TASK DESCRIPTION
In the entries below, which lines run from the one containing "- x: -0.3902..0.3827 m" to the one containing "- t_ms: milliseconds"? Copy exactly those lines, ends included, and no others.

● ● ● ● ●

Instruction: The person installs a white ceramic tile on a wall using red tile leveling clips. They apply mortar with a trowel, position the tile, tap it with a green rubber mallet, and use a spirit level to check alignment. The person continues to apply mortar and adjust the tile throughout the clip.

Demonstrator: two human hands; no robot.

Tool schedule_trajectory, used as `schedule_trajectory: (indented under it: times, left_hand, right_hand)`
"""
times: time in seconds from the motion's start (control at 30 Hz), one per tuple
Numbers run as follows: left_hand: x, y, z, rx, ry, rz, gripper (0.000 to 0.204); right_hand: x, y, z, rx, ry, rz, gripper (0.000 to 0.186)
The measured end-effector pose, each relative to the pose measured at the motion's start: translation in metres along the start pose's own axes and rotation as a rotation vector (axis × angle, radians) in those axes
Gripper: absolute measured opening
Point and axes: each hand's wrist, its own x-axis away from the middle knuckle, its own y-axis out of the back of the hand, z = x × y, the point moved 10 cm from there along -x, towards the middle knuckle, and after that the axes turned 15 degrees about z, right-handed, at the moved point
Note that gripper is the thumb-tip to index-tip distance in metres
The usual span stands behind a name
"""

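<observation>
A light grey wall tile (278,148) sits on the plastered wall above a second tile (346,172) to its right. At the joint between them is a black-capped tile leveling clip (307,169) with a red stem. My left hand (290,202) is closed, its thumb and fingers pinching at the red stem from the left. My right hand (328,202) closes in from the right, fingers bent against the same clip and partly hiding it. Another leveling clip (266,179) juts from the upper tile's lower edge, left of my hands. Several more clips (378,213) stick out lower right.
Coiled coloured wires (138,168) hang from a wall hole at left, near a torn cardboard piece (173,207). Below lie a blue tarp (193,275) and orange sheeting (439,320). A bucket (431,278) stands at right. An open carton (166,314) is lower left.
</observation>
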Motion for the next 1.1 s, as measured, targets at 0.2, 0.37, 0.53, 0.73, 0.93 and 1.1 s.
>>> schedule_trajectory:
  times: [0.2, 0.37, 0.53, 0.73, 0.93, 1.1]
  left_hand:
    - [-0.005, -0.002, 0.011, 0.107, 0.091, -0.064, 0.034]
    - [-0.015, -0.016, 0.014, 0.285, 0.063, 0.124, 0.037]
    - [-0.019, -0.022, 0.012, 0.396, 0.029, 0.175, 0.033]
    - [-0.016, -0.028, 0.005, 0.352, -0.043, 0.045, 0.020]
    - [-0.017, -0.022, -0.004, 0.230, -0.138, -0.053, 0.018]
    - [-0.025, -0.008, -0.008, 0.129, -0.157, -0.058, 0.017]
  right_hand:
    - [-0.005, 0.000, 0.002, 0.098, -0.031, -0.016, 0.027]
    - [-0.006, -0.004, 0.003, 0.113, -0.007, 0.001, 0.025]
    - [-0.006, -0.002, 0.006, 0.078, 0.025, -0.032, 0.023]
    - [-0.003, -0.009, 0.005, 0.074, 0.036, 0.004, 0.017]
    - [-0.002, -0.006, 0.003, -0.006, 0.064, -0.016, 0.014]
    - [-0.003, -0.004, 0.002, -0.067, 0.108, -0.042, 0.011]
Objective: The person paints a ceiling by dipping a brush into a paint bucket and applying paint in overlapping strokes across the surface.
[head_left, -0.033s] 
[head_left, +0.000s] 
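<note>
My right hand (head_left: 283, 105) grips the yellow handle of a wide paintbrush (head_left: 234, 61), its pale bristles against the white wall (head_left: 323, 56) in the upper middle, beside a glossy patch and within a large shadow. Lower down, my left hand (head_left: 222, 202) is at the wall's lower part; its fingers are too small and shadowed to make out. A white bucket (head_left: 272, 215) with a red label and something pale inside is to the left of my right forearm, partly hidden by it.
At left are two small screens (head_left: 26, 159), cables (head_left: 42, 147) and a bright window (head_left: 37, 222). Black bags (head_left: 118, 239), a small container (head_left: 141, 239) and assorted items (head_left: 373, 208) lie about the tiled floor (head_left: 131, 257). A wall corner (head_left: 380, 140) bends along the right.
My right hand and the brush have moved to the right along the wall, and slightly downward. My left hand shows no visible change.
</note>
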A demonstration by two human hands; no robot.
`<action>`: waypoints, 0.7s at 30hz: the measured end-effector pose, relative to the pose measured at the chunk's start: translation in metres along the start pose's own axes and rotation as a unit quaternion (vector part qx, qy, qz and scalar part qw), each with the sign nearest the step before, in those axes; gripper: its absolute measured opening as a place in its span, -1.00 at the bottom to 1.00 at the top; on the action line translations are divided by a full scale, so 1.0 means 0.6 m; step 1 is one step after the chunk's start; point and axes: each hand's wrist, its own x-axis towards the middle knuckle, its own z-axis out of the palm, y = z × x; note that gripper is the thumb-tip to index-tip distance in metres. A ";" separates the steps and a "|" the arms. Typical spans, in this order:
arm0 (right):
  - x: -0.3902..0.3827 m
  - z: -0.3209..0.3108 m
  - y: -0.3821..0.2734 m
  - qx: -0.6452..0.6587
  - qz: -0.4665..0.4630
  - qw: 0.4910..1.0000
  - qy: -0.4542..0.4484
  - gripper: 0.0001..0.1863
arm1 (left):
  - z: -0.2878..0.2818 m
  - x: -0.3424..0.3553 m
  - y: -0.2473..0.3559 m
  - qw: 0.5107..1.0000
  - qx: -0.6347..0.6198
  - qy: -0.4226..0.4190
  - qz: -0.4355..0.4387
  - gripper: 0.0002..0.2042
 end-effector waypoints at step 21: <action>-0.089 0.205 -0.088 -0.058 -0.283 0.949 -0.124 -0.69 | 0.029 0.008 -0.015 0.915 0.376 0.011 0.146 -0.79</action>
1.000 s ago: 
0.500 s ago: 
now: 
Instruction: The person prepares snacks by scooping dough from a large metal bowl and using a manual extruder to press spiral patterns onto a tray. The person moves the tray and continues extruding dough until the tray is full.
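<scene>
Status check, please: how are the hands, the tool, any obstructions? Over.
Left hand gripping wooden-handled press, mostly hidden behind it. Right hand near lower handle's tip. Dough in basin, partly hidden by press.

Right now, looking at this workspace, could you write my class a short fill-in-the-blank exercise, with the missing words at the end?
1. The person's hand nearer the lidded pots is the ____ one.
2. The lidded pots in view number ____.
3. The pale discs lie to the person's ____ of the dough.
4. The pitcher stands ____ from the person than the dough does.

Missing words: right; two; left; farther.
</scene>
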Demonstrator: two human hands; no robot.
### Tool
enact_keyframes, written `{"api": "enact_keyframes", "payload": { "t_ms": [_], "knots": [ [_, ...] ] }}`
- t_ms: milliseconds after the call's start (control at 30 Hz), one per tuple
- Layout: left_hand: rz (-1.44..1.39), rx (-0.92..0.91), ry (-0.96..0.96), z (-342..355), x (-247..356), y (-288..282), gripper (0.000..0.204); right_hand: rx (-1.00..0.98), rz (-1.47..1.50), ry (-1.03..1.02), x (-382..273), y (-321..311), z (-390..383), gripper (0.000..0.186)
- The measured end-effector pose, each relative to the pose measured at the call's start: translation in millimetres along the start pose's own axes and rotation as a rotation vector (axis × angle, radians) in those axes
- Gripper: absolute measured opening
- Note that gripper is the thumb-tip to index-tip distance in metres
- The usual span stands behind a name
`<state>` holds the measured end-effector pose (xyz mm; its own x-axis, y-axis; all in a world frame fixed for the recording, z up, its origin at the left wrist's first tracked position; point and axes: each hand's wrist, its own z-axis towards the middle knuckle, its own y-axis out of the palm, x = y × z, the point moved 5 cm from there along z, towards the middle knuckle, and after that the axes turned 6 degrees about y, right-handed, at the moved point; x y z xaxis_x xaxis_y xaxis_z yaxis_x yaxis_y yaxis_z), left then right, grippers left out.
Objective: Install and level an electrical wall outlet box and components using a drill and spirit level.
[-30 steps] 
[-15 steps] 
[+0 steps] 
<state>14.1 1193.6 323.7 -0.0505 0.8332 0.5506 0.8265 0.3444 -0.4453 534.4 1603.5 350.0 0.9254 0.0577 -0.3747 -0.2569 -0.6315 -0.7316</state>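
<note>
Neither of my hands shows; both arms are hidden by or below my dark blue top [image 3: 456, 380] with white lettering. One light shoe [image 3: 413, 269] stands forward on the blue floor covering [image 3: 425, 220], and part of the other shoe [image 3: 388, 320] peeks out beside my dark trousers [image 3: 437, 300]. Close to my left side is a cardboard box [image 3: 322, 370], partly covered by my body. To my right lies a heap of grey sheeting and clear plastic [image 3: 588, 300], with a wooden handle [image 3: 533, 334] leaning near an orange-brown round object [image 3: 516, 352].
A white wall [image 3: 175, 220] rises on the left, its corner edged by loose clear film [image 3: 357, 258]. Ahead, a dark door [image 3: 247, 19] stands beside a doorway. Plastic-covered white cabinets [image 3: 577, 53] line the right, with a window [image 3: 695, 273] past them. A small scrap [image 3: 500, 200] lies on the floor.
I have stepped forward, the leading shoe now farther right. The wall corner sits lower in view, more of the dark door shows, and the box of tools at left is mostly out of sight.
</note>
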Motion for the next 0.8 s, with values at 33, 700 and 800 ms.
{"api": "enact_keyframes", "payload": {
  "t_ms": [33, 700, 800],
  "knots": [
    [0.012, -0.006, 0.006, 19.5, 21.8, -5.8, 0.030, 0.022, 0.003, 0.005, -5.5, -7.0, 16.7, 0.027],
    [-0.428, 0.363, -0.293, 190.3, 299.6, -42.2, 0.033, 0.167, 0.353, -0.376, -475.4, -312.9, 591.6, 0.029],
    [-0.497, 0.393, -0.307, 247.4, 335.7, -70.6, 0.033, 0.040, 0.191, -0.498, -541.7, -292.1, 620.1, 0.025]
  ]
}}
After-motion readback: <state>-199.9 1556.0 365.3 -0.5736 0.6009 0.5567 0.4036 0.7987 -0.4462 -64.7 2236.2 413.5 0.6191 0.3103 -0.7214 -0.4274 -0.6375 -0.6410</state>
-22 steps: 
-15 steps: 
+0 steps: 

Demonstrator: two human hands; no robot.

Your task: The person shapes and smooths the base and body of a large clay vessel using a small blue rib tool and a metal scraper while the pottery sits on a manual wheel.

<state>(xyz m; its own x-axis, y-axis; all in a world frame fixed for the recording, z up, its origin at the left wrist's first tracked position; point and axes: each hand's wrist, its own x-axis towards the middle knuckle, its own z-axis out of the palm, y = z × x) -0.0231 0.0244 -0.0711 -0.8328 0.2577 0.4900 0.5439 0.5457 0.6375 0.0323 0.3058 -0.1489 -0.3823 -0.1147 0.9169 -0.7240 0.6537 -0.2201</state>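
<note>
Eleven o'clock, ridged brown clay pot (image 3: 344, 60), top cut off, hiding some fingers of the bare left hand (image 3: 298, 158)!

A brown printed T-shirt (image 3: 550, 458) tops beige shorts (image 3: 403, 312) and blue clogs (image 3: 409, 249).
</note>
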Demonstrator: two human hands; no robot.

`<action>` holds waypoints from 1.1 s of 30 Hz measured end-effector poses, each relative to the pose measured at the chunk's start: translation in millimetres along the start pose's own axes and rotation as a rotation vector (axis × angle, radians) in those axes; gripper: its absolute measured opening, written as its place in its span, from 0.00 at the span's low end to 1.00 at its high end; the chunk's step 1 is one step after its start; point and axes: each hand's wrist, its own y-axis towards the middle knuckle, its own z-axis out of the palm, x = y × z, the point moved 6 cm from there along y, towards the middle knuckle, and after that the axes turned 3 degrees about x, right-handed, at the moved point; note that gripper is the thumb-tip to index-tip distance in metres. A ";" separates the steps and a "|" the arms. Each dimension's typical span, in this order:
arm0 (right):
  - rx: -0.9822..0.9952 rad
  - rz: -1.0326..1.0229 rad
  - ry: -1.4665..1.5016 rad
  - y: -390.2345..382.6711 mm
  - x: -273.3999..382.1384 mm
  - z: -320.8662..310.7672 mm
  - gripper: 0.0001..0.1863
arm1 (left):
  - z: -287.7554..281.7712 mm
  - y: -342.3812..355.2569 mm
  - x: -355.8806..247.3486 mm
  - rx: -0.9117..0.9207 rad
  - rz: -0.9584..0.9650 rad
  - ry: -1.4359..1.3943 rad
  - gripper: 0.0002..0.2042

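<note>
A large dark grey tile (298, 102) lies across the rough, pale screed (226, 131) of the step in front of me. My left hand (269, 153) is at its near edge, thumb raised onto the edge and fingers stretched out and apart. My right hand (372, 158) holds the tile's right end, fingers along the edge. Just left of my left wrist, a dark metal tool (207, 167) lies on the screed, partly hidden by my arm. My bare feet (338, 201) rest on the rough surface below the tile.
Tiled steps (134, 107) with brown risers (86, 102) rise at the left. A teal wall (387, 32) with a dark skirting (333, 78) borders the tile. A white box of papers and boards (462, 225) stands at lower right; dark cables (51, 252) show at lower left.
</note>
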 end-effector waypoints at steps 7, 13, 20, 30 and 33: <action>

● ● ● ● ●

REPLY
  - x: -0.3902..0.3827 m
  - z: -0.3209..0.3108 m
  - y: -0.3821..0.2734 m
  - qx: -0.6452..0.6587
  - qz: -0.4665..0.4630
  - qw: 0.4910..1.0000
  - qy: -0.4542..0.4484
  - gripper: 0.0001..0.1863
arm1 (left):
  - z: -0.2878..0.2818 m
  - x: -0.3424..0.3553 m
  - y: -0.2473..0.3559 m
  - qw: 0.5107..1.0000
  - qx: -0.6347..0.6198
  - qy: -0.4226..0.4190
  - qz: -0.4355..0.4387
  - gripper: 0.0002..0.2042
 end-effector waypoints at step 21: <action>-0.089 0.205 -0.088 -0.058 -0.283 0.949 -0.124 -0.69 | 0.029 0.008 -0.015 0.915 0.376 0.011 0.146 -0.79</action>
1.000 s ago: 
0.500 s ago: 
now: 
Instruction: The person prepares snacks by scooping dough from a large metal bowl and using a manual extruder to press spiral patterns onto a tray. The person moves the tray and continues extruding dough until the tray is full.
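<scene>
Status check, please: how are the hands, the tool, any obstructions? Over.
Left hand gripping wooden-handled press, mostly hidden behind it. Right hand near lower handle's tip. Dough in basin, partly hidden by press.

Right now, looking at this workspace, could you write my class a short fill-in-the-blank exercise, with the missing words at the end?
1. The person's hand nearer the lidded pots is the ____ one.
2. The lidded pots in view number ____.
3. The pale discs lie to the person's ____ of the dough.
4. The pitcher stands ____ from the person than the dough does.

Missing words: right; two; left; farther.
</scene>
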Demonstrator: two human hands; no robot.
### Tool
enact_keyframes, written `{"api": "enact_keyframes", "payload": { "t_ms": [_], "knots": [ [_, ...] ] }}`
- t_ms: milliseconds after the call's start (control at 30 Hz), one per tuple

Nothing else is required to complete this exercise.